Cabells’ Predatory Reports Passes 15,000 Predatory Journals Listed

Despite the increasing awareness of the perils of predatory journals and librarians' warnings about their dangers, the number of journals is rising not falling as the academic community had hoped.


In its press release, Cabells reports that its Cabells’ Predatory Reports database recently surpassed 15,000 individual predatory journal entries. This represents a nearly fourfold increase in the number of predatory journals listed since the resource launched in 2017 with 4,000 titles, showing consistent growth to keep pace with the ever-expanding universe of predatory publishing operators.

Many library LibGuides explain the nature of predatory journals. They are fraudulent. They claim peer review when they don’t actually provide that. They extract large APCs (Article Processing Charges) from authors. They claim to be indexed in the major databases for scholarly materials but aren’t. They do no editing, even if they state that they do. They exercise no quality control. In short, they are hugely dangerous. They subvert the notion of reliable information and can be career-killing for new scholars.

The first tracking of predatory journals began in 2008 with Beall’s List. It ceased in 2017 and Cabells picked up the mantle, although it approached the process somewhat differently and with more rigour. As Cabells explains, its “team of journal evaluation experts spearhead the maintenance and expansion of Predatory Reports by evaluating suspected journals against more than 70 behaviours indicative of deceptive publishing practices.” Cabells is proud that its evaluations are based on objective and transparent methodologies. Each record in its database identifies the practices that Cabells found to be in opposition to “legitimate journal established procedures.’
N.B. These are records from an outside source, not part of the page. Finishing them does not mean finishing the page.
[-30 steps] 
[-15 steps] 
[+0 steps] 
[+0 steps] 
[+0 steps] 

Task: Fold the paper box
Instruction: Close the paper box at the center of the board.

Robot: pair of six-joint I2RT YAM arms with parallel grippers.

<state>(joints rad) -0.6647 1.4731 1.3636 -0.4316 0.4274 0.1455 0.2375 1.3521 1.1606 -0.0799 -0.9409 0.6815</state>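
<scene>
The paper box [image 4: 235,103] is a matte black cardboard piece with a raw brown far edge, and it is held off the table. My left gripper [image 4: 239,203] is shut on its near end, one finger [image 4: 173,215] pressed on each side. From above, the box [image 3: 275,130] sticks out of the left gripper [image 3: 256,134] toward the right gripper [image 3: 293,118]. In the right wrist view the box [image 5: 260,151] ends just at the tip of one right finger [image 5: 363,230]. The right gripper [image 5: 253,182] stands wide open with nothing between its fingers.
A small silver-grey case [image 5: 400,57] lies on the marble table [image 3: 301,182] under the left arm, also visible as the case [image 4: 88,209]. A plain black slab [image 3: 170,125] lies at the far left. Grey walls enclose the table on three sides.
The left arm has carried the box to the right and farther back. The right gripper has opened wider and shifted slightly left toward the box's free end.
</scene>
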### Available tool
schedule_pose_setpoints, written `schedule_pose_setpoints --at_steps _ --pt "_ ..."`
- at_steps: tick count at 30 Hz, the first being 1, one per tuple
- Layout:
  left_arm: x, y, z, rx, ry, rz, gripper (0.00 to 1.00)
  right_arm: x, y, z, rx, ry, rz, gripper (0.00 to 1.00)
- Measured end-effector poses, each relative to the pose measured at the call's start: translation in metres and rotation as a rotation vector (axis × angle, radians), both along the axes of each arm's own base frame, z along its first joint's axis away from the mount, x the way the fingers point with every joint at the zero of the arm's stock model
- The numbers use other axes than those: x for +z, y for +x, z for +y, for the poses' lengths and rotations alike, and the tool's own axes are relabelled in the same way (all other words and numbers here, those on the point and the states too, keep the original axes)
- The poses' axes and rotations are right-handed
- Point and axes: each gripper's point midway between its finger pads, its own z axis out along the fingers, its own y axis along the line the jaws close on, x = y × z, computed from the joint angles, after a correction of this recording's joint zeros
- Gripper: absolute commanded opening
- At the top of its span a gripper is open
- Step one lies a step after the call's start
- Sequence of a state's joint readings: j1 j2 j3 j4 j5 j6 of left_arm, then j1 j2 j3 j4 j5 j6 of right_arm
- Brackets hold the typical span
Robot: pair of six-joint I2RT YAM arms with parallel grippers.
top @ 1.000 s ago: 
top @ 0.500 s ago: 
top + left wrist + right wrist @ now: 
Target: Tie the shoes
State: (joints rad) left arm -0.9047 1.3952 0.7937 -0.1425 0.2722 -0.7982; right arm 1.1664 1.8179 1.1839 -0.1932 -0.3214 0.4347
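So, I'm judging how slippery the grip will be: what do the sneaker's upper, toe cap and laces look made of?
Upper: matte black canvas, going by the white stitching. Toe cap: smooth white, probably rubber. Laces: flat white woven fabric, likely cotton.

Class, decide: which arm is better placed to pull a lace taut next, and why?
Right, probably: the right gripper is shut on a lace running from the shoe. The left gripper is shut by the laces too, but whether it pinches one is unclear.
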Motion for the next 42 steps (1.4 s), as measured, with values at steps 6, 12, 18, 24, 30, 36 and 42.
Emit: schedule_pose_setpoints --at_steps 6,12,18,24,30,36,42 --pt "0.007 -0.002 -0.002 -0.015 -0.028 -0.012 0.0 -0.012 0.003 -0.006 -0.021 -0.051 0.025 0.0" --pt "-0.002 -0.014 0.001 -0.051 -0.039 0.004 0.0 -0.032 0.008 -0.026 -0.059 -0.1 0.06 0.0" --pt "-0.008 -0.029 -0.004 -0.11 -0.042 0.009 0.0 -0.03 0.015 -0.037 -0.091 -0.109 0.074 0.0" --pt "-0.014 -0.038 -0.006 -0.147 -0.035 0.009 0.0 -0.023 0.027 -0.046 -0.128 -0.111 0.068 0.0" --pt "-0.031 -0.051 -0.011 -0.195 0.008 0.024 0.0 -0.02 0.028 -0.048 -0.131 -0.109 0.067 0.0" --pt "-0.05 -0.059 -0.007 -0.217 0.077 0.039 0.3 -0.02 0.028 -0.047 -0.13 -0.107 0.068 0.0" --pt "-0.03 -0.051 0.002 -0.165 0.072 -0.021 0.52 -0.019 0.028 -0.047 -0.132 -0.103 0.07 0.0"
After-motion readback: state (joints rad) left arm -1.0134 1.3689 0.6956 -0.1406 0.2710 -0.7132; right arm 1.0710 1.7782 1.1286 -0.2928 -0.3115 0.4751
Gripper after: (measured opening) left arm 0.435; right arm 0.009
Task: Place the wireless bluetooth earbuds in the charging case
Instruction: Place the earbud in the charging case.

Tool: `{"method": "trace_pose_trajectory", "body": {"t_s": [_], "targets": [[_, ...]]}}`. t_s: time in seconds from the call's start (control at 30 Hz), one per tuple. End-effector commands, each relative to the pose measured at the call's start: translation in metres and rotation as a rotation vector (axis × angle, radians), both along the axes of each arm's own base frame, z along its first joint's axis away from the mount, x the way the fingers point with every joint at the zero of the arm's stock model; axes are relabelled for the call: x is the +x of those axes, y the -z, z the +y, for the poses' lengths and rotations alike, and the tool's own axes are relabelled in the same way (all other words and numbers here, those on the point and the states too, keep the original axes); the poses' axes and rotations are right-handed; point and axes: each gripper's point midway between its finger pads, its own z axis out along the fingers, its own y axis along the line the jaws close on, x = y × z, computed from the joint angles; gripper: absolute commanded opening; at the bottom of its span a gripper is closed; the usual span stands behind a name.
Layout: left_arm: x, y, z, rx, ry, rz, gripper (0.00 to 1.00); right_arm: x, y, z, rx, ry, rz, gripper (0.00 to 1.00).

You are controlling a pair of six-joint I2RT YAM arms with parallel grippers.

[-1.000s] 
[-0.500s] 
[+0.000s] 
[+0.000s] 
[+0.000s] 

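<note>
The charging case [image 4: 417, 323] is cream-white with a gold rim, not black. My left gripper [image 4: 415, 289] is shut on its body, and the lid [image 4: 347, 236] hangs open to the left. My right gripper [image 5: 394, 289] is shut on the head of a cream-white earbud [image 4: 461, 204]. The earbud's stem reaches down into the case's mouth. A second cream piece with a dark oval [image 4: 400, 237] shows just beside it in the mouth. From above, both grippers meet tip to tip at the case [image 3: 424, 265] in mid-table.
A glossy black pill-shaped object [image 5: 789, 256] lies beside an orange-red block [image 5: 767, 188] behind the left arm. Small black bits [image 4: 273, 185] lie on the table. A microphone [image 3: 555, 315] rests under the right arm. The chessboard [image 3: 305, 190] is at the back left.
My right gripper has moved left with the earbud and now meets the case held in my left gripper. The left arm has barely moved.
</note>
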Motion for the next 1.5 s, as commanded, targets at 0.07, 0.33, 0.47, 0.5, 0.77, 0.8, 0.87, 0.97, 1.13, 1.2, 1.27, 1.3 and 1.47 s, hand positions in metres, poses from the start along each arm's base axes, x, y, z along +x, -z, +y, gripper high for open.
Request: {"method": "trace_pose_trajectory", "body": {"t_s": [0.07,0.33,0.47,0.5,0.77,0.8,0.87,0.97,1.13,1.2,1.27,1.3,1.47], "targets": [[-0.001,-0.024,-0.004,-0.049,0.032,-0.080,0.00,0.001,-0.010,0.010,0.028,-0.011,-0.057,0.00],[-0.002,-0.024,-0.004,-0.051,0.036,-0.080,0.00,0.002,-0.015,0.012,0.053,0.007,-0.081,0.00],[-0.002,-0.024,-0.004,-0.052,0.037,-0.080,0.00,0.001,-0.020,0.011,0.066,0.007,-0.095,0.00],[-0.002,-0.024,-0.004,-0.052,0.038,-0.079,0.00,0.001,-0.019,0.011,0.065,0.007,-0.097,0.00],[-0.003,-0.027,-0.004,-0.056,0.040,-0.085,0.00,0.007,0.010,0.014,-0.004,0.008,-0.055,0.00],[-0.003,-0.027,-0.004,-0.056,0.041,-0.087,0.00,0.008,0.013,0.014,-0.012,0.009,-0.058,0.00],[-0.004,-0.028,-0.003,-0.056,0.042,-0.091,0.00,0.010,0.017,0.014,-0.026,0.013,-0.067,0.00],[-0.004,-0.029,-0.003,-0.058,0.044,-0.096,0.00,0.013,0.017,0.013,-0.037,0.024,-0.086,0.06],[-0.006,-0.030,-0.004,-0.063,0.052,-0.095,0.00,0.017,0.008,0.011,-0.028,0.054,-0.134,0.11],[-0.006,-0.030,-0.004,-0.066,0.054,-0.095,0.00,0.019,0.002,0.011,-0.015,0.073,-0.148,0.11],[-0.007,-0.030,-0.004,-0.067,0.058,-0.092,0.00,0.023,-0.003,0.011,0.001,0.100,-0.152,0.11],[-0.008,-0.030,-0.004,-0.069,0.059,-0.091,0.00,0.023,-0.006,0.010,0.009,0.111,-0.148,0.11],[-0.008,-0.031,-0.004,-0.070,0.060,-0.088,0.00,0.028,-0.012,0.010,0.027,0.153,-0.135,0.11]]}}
Predatory Reports is complemented by Cabells’ Journalytics, a curated database of over 11,000 verified, reputable academic journals providing publication information, metrics, and analytics to help scholars identify the most appropriate journals in which to publish research to maximize impact.

What is alarming is what Cabells’ Director of Business Relations, and head of the Predatory Reports team, Kathleen Berryman, calls “nonstop growth in the number of predatory publishers and journals in operation”. She is particularly concerned about the absence of peer review, which makes valid research findings that might even be groundbreaking, suspect. Without peer review, readers can’t assume the validity of the research. Trust in scholarly expertise declines as a result. It’s clearly important for librarians to be in the forefront of stopping predatory publishing.

Cabells Predatory Reports “allows academics and their institutions to validate journal choices and resist the temptations presented by these false claims in offers that come their way.”